It must be tough for a person of excessive seriousness to make and keep friends, since it is one of the function of friends, non-relatives who feel a deep affection for you, to gently "rib" you, as it were: "I kid because I love," as the saying goes.

There are things about each and everyone of us that are ripe for parody: quirks, unusual habits, mannerisms, phrases, compulsions, food likes and dislikes.

It would seem that a person of excessive seriousness would not allow himself to get too close to anyone, lest they come to see who he is on a deep level, and thus leave himself open to mild, congenial parody.

He who will not willingly let himself be parodied, cannot be truly loved.

Additionally, too much seriousness devalues seriousness. That is to say, if everything is serious, then nothing really is. Paradoxically, then, it is hard to take an excessively serious person seriously. Therefore, there is something laughable about an excessively serious person.

When an excessively serious person wants to tell you something "serious," or "in all seriousness," its almost like the boy who cried wolf. One is probably tempted to "block out" the supposedly serious thing, an excessively serious person has to say, with, perhaps, unfortunate consequences.

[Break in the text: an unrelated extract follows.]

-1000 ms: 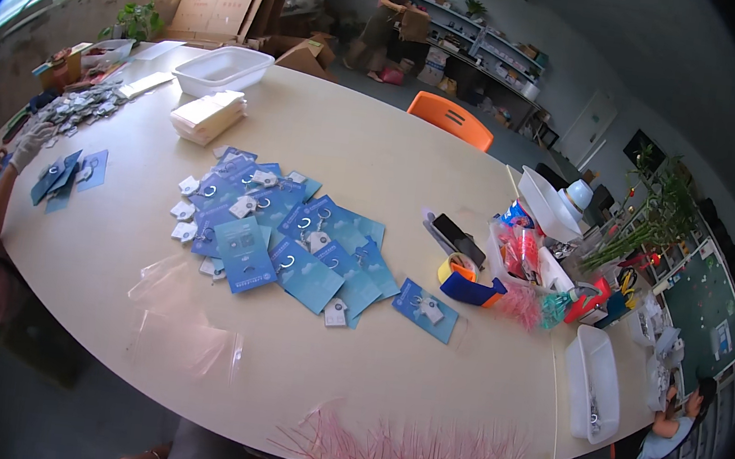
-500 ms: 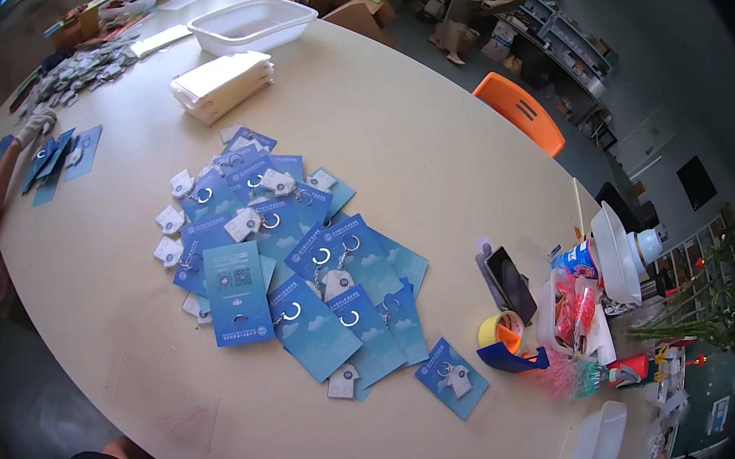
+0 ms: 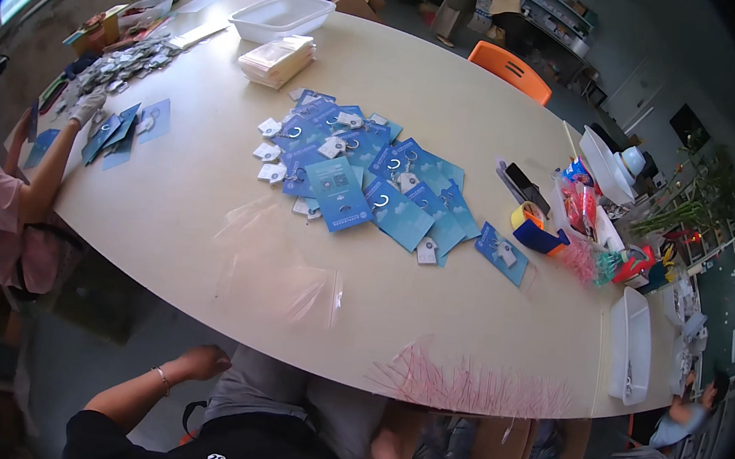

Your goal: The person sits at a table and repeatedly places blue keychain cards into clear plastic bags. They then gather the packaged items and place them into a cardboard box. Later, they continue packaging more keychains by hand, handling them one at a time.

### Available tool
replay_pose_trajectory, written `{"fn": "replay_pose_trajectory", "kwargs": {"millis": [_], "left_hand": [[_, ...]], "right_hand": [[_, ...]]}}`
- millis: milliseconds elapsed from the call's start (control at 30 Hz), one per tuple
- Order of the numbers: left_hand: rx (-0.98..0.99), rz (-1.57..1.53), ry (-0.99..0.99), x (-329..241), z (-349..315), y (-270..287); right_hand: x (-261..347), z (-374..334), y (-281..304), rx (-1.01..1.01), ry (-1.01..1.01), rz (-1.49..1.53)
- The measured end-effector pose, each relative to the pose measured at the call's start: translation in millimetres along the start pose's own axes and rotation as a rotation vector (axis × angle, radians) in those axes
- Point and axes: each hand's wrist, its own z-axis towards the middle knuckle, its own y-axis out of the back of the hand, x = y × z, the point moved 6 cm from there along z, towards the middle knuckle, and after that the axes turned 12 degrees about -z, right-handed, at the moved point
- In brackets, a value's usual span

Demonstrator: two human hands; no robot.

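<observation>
My left hand [image 3: 203, 362] is beside my left thigh, below the table edge, its fingers loosely curled and nothing visible in them. Down by my right thigh is my right hand [image 3: 385, 447], seen only in part with its fingers hidden. In front of me on the table lies a clear plastic bag [image 3: 283, 292]. Thin red-and-clear strands [image 3: 477, 385] line the near edge to its right. Beyond the bag, blue cards [image 3: 335, 191] lie heaped with white house-shaped keychains [image 3: 272, 173] on metal rings. One blue card with a keychain [image 3: 502, 254] lies apart on the right.
A stack of clear bags [image 3: 276, 60] and a white basin [image 3: 284, 19] are at the far side. At left, a co-worker's gloved hand [image 3: 89, 107] is by more cards. A phone [image 3: 526, 189], tape dispenser [image 3: 538, 231] and white tray [image 3: 631, 346] are at right.
My view has tilted down, bringing my lap, both arms and the near table edge into sight. The heap of cards looks unchanged. A second person now shows in the background.
</observation>
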Motion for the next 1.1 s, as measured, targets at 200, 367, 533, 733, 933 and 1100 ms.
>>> {"fn": "replay_pose_trajectory", "kwargs": {"millis": [200,367,533,733,933,1100], "left_hand": [[0.173,-0.483,-0.598,-224.8,-58.1,118.9],[-0.374,-0.366,-0.580,-232.1,26.1,182.5],[-0.278,0.070,-0.511,-220.6,67.4,199.4],[-0.241,-0.084,-0.593,-220.4,81.5,218.4],[-0.027,-0.354,-0.464,-246.5,89.4,212.2],[-0.051,-0.437,-0.337,-229.3,92.3,218.6]], "right_hand": [[110.7,-101.7,178.7,-0.278,0.452,0.026],[212.2,-93.4,273.5,-0.676,0.480,0.420],[249.3,-29.8,275.4,-0.702,0.476,0.314],[247.2,-10.3,285.9,-0.479,0.435,0.712],[259.9,6.6,314.1,-0.189,0.622,0.810],[271.2,91.7,358.3,-0.477,0.334,0.473]]}}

Obviously, everything I just stated about "people," also applies to film, so that no film, regardless of genre, should ever "take itself too seriously." I will talk more about this topic when I, eventually, review a third novel by Dan Brown: Origin.

On the other end of the spectrum is the person of too much humor (or most likely, attempted humor).

As I discussed earlier, a person of excessive trying-too-hard-to-be-constantly- "funny" can prove to be a rather grating presence, which can only be endured by normal, reasonable people in very, very, very tiny doses at a time. As I also mentioned previously, most comedy movies put out by Hollywood these days, make themselves insufferable in precisely this way.

Once again, if everything is funny (or rather, trying-to-be-funny), then nothing really is.

I'm just saying that its all about contrast.

Something is only funny against something which is not meant to be funny (or relatively sober); and something is only serious against something that is funny (or meant to be relatively humorous).

I hate to belabor this point, but somebody has to.

If I say (Joe is a funny guy), this statement only has meaning if Joe has (at least to my perception) an established serious mode, in which he demonstrates the ability to hold intelligent, sober, and emotionally diverse discourse.

Does that make sense?

If Joe is to be considered "funny," then, he needs to be able to break a serious mood with "jokes" that are well-timed and well-delivered, more often than not (nobody's perfect).

Joe is not "funny" without having demonstrated an intelligent, sober, emotionally diverse modality of speech and conduct. Without this, then, Joe's constant joke-making merely makes him a BIG GOOF as opposed to authentically funny.

You cannot call a BIG GOOF funny because this creature has not demonstrated any substance.


Let's wrap this up: Final Verdict

I apologize, dear readers, if the previous scribbled paragraphs proved to be an upsettingly eccentric "review" of a film, but it felt right under the circumstances.

What is my point?

Dr. Strangelove is a five-star film, which I took to like a dear friend I have known and admired for many years. This film is a comedy that delivers the comedy properly, which is to say, in a natural, relaxed, organic, forward-moving (not "mugging" for the camera, as it were) way.

Like a healthy, balanced, reasonable person, with whom it is desirable to spend extended periods of time, this film is truly "funny" because it has established an intelligent, sober, emotionally diverse foundation. Therefore "funny" has actual meaning in this film.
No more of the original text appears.